(INPUT DATA):
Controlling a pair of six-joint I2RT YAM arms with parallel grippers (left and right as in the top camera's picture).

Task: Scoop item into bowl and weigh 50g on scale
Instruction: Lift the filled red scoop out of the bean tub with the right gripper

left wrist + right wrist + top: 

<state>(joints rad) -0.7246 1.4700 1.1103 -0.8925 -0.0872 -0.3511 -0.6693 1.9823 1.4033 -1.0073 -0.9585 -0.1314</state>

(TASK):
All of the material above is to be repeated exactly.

(ANSWER SECTION):
Controlling a pair of six-joint I2RT YAM arms with parallel grippers (left and right as in the top camera's picture).

Task: Scoop item into bowl and weigh 50g on scale
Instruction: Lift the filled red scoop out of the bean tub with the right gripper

left wrist + right wrist + top: 

<state>(joints rad) -0.7246 1.4700 1.1103 -0.8925 -0.0872 -0.3511 -0.6693 1.9823 1.4033 -1.0073 -0.9585 -0.1314</state>

Nothing remains to be done, and the exercise is complete.